TASK INSTRUCTIONS: I'd like every entry transcribed word for word, with no pictures.

START TASK INPUTS

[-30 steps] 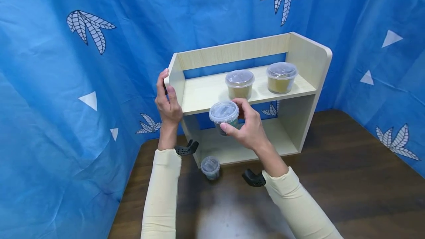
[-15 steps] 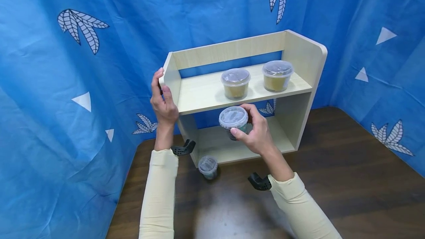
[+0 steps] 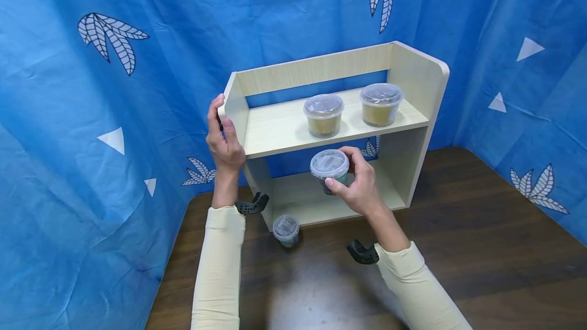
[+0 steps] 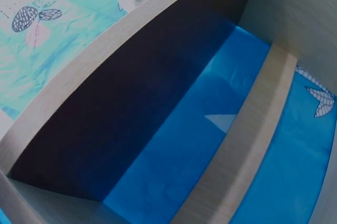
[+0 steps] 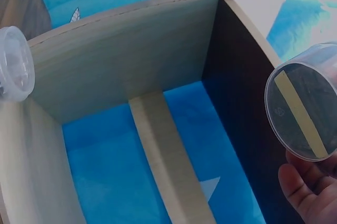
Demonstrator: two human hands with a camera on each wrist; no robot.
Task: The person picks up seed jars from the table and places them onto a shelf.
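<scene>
My right hand (image 3: pixel 359 182) holds a small clear plastic tub (image 3: pixel 329 164) with a lid and dark-greenish contents, between thumb and fingers, just in front of the shelf unit's lower opening. A pale yellow strip shows on this tub's base (image 5: pixel 300 111) in the right wrist view. At the left side panel of the light wooden shelf unit (image 3: pixel 279 134), my left hand (image 3: pixel 225 144) grips the front edge, thumb apart from the fingers. Two lidded tubs with yellowish contents, a middle tub (image 3: pixel 323 116) and a right tub (image 3: pixel 381 105), stand upright on the upper shelf.
Another lidded tub (image 3: pixel 286 230) with dark contents stands on the dark wooden table (image 3: pixel 458 248), by the unit's lower left corner. A blue patterned curtain (image 3: pixel 293 9) hangs behind and beside the unit.
My right hand has moved away from the upper shelf's front edge, rightward and slightly down, still holding the tub. My left hand keeps its grip on the unit. The view has shifted slightly.
</scene>
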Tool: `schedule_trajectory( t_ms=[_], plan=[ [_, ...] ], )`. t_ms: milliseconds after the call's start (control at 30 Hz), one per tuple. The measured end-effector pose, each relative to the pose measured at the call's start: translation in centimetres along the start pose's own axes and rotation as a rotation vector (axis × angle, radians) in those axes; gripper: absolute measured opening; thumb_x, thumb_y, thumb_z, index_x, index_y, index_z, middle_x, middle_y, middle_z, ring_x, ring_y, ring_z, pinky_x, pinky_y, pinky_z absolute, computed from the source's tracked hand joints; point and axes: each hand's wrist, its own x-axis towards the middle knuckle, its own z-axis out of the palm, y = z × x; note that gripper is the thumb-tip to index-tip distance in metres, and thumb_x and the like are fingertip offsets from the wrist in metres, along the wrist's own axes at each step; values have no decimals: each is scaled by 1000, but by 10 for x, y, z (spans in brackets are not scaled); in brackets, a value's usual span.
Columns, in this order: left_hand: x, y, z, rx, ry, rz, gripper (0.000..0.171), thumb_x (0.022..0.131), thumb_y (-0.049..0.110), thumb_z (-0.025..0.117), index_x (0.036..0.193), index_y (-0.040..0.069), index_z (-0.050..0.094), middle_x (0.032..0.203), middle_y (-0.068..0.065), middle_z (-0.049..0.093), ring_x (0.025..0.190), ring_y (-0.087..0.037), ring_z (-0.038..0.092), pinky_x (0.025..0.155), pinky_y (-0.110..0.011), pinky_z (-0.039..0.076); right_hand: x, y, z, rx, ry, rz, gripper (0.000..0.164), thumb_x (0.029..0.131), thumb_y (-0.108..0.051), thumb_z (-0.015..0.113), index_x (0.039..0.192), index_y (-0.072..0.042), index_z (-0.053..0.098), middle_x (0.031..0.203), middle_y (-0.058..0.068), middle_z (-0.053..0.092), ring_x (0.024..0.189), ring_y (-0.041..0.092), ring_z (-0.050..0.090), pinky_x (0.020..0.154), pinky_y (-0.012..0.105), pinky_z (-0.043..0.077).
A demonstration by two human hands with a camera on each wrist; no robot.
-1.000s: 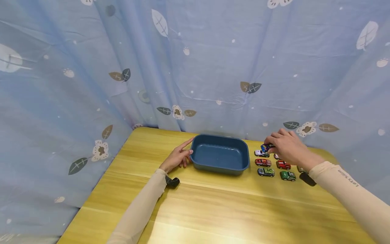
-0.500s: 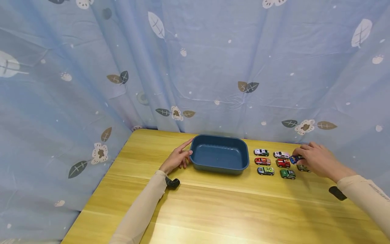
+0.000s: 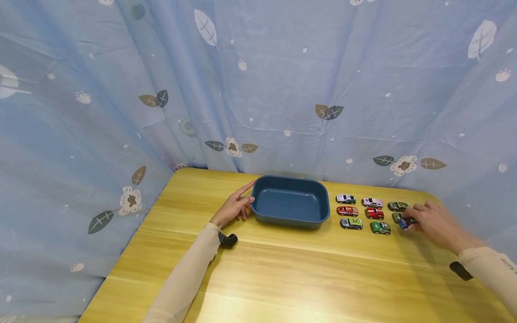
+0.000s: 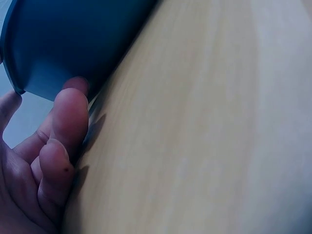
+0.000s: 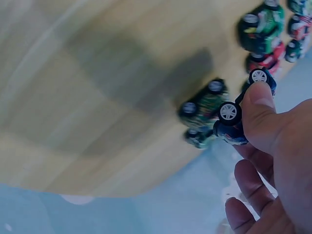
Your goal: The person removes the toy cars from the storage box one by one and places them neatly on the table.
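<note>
A dark blue toy car [image 3: 405,223] is pinched between the thumb and fingers of my right hand [image 3: 438,226]. In the right wrist view this car [image 5: 233,135] shows its side and wheels above the table, close to a camouflage toy car [image 5: 202,105]. A second camouflage toy car [image 3: 398,206] sits just behind. My left hand [image 3: 232,209] rests at the left end of a blue rectangular bin [image 3: 291,221], index finger straight toward the back corner and thumb at the rim. The left wrist view has its fingers beside the bin's outer wall [image 4: 53,63].
Left of my right hand, several toy cars stand in two columns, among them a white one [image 3: 346,198], a red one [image 3: 374,213] and a green one [image 3: 380,228]. Behind the wooden table [image 3: 282,273] hangs a blue patterned curtain [image 3: 266,80].
My right hand has carried the blue toy car rightward from above the white car, past the middle column, to the front of the camouflage cars. My left hand has stayed at the bin.
</note>
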Motion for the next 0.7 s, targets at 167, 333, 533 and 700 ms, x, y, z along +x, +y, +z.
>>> schedule_trajectory(
  t_ms=[167, 333, 533, 700],
  plan=[
    [1, 0, -1, 0, -4, -2, 61, 109, 30, 61, 163, 47, 38, 89, -32, 67, 53, -23, 60, 48, -29, 44, -6, 2, 10, -13, -10, 1, 29, 77, -19, 88, 103, -12, 78, 92, 6, 71, 75, 25, 56, 64, 48, 50],
    [2, -1, 1, 0, -18, 4, 62, 109, 30, 60, 165, 43, 37, 92, -36, 66, 54, -25, 60, 49, -29, 44, -14, 1, 17, 2, -54, 11, 30, 77, -21, 89, 103, -12, 76, 92, 4, 70, 77, 24, 56, 65, 47, 52],
    [2, 0, 0, 1, -6, 3, 62, 109, 30, 60, 164, 45, 37, 90, -34, 67, 53, -22, 59, 48, -29, 44, -16, 0, 18, 23, -81, 40, 29, 79, -19, 88, 104, -11, 75, 94, 7, 71, 80, 28, 58, 68, 52, 53],
    [0, 1, 0, -1, -2, -2, 61, 109, 30, 60, 164, 46, 37, 91, -34, 67, 53, -22, 59, 48, -28, 44, -16, -1, 20, 39, -104, 62, 28, 82, -20, 87, 106, -10, 76, 96, 8, 70, 82, 30, 59, 69, 55, 54]
  ],
)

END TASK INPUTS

REPLY:
[-30 steps] 
[-15 steps] 
[+0 steps] 
[+0 steps] 
[+0 steps] 
Demonstrator: two human hands with a camera on each wrist; no robot.
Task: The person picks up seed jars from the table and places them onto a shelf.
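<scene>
My right hand (image 3: pixel 359 182) holds a small clear plastic tub (image 3: pixel 329 164) with a lid and dark-greenish contents, between thumb and fingers, just in front of the shelf unit's lower opening. A pale yellow strip shows on this tub's base (image 5: pixel 300 111) in the right wrist view. At the left side panel of the light wooden shelf unit (image 3: pixel 279 134), my left hand (image 3: pixel 225 144) grips the front edge, thumb apart from the fingers. Two lidded tubs with yellowish contents, a middle tub (image 3: pixel 323 116) and a right tub (image 3: pixel 381 105), stand upright on the upper shelf.
Another lidded tub (image 3: pixel 286 230) with dark contents stands on the dark wooden table (image 3: pixel 458 248), by the unit's lower left corner. A blue patterned curtain (image 3: pixel 293 9) hangs behind and beside the unit.
My right hand has moved away from the upper shelf's front edge, rightward and slightly down, still holding the tub. My left hand keeps its grip on the unit. The view has shifted slightly.
</scene>
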Tool: `schedule_trajectory( t_ms=[_], plan=[ [_, ...] ], )`. t_ms: milliseconds after the call's start (control at 30 Hz), one per tuple. The measured end-effector pose, each relative to the pose measured at the call's start: translation in centimetres along the start pose's own axes and rotation as a rotation vector (axis × angle, radians) in those axes; gripper: absolute measured opening; thumb_x, thumb_y, thumb_z, index_x, index_y, index_z, middle_x, middle_y, middle_z, ring_x, ring_y, ring_z, pinky_x, pinky_y, pinky_z absolute, computed from the source's tracked hand joints; point and axes: each hand's wrist, its own x-axis towards the middle knuckle, its own z-axis out of the palm, y = z × x; note that gripper is the thumb-tip to index-tip distance in metres, and thumb_x and the like are fingertip offsets from the wrist in metres, along the wrist's own axes at each step; values have no decimals: each is scaled by 1000, but by 10 for x, y, z (spans in brackets are not scaled); in brackets, a value's usual span.
Columns, in this order: left_hand: x, y, z, rx, ry, rz, gripper (0.000..0.171), thumb_x (0.022..0.131), thumb_y (-0.049..0.110), thumb_z (-0.025..0.117), index_x (0.036..0.193), index_y (-0.040..0.069), index_z (-0.050..0.094), middle_x (0.032..0.203), middle_y (-0.068..0.065), middle_z (-0.049..0.093), ring_x (0.025..0.190), ring_y (-0.087..0.037), ring_z (-0.038..0.092), pinky_x (0.025..0.155), pinky_y (-0.110..0.011), pinky_z (-0.039..0.076); right_hand: x, y, z, rx, ry, rz, gripper (0.000..0.164), thumb_x (0.029..0.131), thumb_y (-0.108..0.051), thumb_z (-0.015..0.113), index_x (0.039..0.192), index_y (-0.072..0.042), index_z (-0.053..0.098), middle_x (0.031..0.203), middle_y (-0.058..0.068), middle_z (-0.053..0.092), ring_x (0.024..0.189), ring_y (-0.041..0.092), ring_z (-0.050..0.090), pinky_x (0.020..0.154), pinky_y (-0.012..0.105), pinky_z (-0.043..0.077).
A demonstration by two human hands with a camera on each wrist; no robot.
-1.000s: 
-0.500s: 
+0.000s: 
+0.000s: 
+0.000s: 
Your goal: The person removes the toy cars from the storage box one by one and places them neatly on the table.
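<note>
A dark blue toy car [image 3: 405,223] is pinched between the thumb and fingers of my right hand [image 3: 438,226]. In the right wrist view this car [image 5: 233,135] shows its side and wheels above the table, close to a camouflage toy car [image 5: 202,105]. A second camouflage toy car [image 3: 398,206] sits just behind. My left hand [image 3: 232,209] rests at the left end of a blue rectangular bin [image 3: 291,221], index finger straight toward the back corner and thumb at the rim. The left wrist view has its fingers beside the bin's outer wall [image 4: 53,63].
Left of my right hand, several toy cars stand in two columns, among them a white one [image 3: 346,198], a red one [image 3: 374,213] and a green one [image 3: 380,228]. Behind the wooden table [image 3: 282,273] hangs a blue patterned curtain [image 3: 266,80].
My right hand has carried the blue toy car rightward from above the white car, past the middle column, to the front of the camouflage cars. My left hand has stayed at the bin.
</note>
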Motion for the next 0.7 s, targets at 167, 333, 533 and 700 ms, x, y, z along +x, +y, +z.
>>> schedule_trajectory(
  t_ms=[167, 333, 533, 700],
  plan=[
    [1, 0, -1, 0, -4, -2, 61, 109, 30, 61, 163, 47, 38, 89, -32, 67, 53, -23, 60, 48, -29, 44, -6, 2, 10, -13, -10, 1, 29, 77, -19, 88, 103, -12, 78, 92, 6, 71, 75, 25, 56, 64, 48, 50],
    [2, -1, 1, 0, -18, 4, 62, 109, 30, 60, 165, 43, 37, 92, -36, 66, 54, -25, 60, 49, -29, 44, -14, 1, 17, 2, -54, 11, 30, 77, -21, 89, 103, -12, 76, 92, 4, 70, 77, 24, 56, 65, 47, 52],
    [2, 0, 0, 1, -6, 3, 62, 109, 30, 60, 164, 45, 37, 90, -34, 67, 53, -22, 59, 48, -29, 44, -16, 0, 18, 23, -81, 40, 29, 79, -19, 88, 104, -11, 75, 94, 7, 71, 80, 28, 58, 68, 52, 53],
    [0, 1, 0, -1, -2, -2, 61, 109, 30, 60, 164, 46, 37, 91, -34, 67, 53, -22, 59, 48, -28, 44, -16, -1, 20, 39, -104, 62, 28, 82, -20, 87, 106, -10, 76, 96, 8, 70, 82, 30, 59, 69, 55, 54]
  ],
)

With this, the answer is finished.